» **THE DATA**
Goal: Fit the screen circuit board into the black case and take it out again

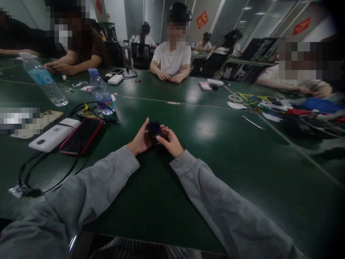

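A small black device (155,132) with a dark screen stands upright on the green table (215,151), held between both hands. My left hand (140,140) grips its left side with the thumb up along the edge. My right hand (169,141) closes on its right side, fingers curled against it. Both grey sleeves reach in from the bottom of the view.
To the left lie a red-edged phone (82,136), a white power bank (55,134), black cables (40,172) and two water bottles (101,91). A metal tool (252,122) and a pile of coloured parts (283,106) sit to the right. Other people sit around the table.
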`<state>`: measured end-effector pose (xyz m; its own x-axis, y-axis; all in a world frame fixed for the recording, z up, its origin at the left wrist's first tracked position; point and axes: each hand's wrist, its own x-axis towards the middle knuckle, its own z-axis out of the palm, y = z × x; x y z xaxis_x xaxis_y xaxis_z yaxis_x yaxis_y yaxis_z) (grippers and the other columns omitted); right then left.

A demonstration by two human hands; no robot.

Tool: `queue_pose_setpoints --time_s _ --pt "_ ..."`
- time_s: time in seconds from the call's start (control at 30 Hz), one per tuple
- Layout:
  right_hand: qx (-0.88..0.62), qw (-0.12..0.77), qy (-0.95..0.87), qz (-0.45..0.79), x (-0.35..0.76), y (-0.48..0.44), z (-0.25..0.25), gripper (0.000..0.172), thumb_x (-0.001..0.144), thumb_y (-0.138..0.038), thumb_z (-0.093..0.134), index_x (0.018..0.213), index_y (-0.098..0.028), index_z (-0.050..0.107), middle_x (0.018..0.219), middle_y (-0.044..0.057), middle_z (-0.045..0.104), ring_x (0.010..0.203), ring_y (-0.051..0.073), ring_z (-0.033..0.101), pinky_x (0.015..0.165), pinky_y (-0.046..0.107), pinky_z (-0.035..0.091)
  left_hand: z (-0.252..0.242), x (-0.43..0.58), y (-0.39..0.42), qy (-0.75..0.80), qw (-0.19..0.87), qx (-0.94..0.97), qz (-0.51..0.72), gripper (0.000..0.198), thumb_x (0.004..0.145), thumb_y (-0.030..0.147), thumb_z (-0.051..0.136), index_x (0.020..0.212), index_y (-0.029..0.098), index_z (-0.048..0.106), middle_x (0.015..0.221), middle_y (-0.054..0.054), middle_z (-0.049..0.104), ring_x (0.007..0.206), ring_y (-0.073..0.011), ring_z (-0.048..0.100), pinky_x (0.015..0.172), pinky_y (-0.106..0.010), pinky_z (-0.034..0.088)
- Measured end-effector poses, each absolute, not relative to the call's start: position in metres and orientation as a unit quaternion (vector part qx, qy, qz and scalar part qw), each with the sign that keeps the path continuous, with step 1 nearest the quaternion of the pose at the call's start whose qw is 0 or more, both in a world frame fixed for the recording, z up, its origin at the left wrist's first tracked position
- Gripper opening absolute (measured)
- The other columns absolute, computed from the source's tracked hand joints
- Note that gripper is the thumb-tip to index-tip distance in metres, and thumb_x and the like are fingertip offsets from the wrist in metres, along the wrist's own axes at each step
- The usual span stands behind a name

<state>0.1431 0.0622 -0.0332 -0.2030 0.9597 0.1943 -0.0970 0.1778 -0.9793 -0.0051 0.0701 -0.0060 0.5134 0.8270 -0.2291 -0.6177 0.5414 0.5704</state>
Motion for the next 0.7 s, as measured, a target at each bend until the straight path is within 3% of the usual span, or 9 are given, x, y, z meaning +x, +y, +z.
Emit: queue_pose_setpoints --time_s 0.13,0.23,0.37,0.5,0.7 --pt "-0.397 0.497 -0.638 0.434 0.144 0.058 -0.036 0.048 0.076 -0.055 0.068 0.108 -0.022 0.052 0.114 0.010 0.063 0.107 0.024 0.062 0.099 0.046 0.048 -0.006 -0.005 0.070 0.235 0.839 0.216 0.440 0.069 0.091 0.063 0.043 0.129 0.007 0.061 0.115 -0.018 0.070 0.107 -0.0273 0.066 0.103 -0.043 0.042" --pt "-0.460 0.461 -0.699 0.296 0.147 0.051 -0.033 0.047 0.083 -0.055 0.059 0.114 -0.020 0.054 0.114 0.013 0.064 0.110 0.028 0.059 0.099 0.051 0.046 -0.005 -0.005 0.069 0.240 0.830 0.206 0.459 0.067 0.091 0.061 0.045 0.127 0.007 0.062 0.114 -0.017 0.071 0.107 -0.0264 0.066 0.104 -0.042 0.041" --pt "-0.473 0.442 -0.747 0.150 0.145 0.044 -0.031 0.063 0.083 -0.059 0.058 0.127 -0.016 0.049 0.120 0.018 0.061 0.111 0.032 0.056 0.097 0.055 0.047 -0.004 -0.004 0.069 0.276 0.821 0.187 0.464 0.065 0.091 0.060 0.046 0.125 0.008 0.063 0.108 -0.016 0.072 0.105 -0.0265 0.066 0.103 -0.042 0.041" --pt "-0.428 0.440 -0.784 0.095 0.140 0.042 -0.034 0.079 0.083 -0.052 0.061 0.145 -0.014 0.030 0.132 0.021 0.052 0.122 0.034 0.051 0.102 0.057 0.045 -0.004 -0.005 0.069 0.296 0.823 0.179 0.451 0.066 0.089 0.062 0.049 0.125 0.008 0.064 0.101 -0.016 0.074 0.102 -0.0271 0.067 0.102 -0.042 0.041" --pt "-0.423 0.459 -0.779 0.062 0.140 0.041 -0.035 0.064 0.090 -0.034 0.051 0.146 -0.011 0.029 0.132 0.021 0.053 0.122 0.032 0.054 0.102 0.055 0.047 -0.002 -0.003 0.068 0.273 0.830 0.165 0.458 0.060 0.094 0.057 0.043 0.119 0.009 0.066 0.096 -0.015 0.074 0.100 -0.0265 0.067 0.101 -0.041 0.041"
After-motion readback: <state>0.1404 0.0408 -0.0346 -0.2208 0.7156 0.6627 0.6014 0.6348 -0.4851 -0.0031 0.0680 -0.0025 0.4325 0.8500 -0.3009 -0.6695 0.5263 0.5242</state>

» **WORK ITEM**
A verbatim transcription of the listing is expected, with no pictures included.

» **WRITTEN ANSWER**
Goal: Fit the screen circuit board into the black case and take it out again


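A small black device (155,132) with a dark screen stands upright on the green table (215,151), held between both hands. My left hand (140,140) grips its left side with the thumb up along the edge. My right hand (169,141) closes on its right side, fingers curled against it. Both grey sleeves reach in from the bottom of the view.
To the left lie a red-edged phone (82,136), a white power bank (55,134), black cables (40,172) and two water bottles (101,91). A metal tool (252,122) and a pile of coloured parts (283,106) sit to the right. Other people sit around the table.
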`<state>`: measured end-effector pose (xyz m; its own x-axis, y-axis; all in a world frame fixed for the recording, z up, its origin at the left wrist's first tracked position; point and axes: each hand's wrist, its own x-axis towards the middle knuckle, its own z-axis out of the palm, y = z × x; x y z xaxis_x xaxis_y xaxis_z yaxis_x yaxis_y yaxis_z) (grippers and the other columns omitted); right then left.

A demonstration by two human hands; no robot.

Tool: `queue_pose_setpoints --time_s _ --pt "_ ..."`
- time_s: time in seconds from the call's start (control at 30 Hz), one per tuple
- Layout:
  right_hand: qx (-0.88..0.62), qw (-0.12..0.77), qy (-0.95..0.87), qz (-0.45..0.79), x (-0.35..0.76), y (-0.48..0.44), z (-0.25..0.25), gripper (0.000..0.172), thumb_x (-0.001..0.144), thumb_y (-0.138..0.038), thumb_z (-0.093..0.134), index_x (0.018..0.213), index_y (-0.098..0.028), index_z (-0.050..0.107), middle_x (0.018..0.219), middle_y (-0.044..0.057), middle_z (-0.045..0.104), ring_x (0.010..0.203), ring_y (-0.051..0.073), ring_z (-0.033..0.101), pinky_x (0.015..0.165), pinky_y (-0.046..0.107), pinky_z (-0.035..0.091)
  left_hand: z (-0.252..0.242), x (-0.43..0.58), y (-0.39..0.42), qy (-0.75..0.80), qw (-0.19..0.87), qx (-0.94..0.97), qz (-0.51..0.72), gripper (0.000..0.198), thumb_x (0.004..0.145), thumb_y (-0.030..0.147), thumb_z (-0.051..0.136), index_x (0.020..0.212), index_y (-0.029..0.098), index_z (-0.048..0.106), middle_x (0.015..0.221), middle_y (-0.054..0.054), middle_z (-0.049..0.104), ring_x (0.007..0.206), ring_y (-0.073..0.011), ring_z (-0.048..0.100), pinky_x (0.015..0.172), pinky_y (-0.106..0.010), pinky_z (-0.034..0.088)
- Measured end-effector poses, each absolute, not relative to the call's start: position in metres and orientation as a unit quaternion (vector part qx, qy, qz and scalar part qw), each with the sign that keeps the path continuous, with step 1 nearest the quaternion of the pose at the call's start whose qw is 0 or more, both in a world frame fixed for the recording, z up, its origin at the left wrist's first tracked position
- Gripper opening absolute (measured)
- The other columns absolute, computed from the source's tracked hand joints
- Note that gripper is the thumb-tip to index-tip distance in metres, and thumb_x and the like are fingertip offsets from the wrist in metres, along the wrist's own axes at each step
- The usual span stands behind a name

<state>0.1431 0.0622 -0.0332 -0.2030 0.9597 0.1943 -0.0970 0.1778 -0.9793 -0.0051 0.0701 -0.0060 0.5134 0.8270 -0.2291 -0.6177 0.5414 0.5704</state>
Motion for the next 0.7 s, as measured, a target at each bend until the straight path is within 3% of the usual span, or 9 are given, x, y, z meaning +x, +y, +z.
Emit: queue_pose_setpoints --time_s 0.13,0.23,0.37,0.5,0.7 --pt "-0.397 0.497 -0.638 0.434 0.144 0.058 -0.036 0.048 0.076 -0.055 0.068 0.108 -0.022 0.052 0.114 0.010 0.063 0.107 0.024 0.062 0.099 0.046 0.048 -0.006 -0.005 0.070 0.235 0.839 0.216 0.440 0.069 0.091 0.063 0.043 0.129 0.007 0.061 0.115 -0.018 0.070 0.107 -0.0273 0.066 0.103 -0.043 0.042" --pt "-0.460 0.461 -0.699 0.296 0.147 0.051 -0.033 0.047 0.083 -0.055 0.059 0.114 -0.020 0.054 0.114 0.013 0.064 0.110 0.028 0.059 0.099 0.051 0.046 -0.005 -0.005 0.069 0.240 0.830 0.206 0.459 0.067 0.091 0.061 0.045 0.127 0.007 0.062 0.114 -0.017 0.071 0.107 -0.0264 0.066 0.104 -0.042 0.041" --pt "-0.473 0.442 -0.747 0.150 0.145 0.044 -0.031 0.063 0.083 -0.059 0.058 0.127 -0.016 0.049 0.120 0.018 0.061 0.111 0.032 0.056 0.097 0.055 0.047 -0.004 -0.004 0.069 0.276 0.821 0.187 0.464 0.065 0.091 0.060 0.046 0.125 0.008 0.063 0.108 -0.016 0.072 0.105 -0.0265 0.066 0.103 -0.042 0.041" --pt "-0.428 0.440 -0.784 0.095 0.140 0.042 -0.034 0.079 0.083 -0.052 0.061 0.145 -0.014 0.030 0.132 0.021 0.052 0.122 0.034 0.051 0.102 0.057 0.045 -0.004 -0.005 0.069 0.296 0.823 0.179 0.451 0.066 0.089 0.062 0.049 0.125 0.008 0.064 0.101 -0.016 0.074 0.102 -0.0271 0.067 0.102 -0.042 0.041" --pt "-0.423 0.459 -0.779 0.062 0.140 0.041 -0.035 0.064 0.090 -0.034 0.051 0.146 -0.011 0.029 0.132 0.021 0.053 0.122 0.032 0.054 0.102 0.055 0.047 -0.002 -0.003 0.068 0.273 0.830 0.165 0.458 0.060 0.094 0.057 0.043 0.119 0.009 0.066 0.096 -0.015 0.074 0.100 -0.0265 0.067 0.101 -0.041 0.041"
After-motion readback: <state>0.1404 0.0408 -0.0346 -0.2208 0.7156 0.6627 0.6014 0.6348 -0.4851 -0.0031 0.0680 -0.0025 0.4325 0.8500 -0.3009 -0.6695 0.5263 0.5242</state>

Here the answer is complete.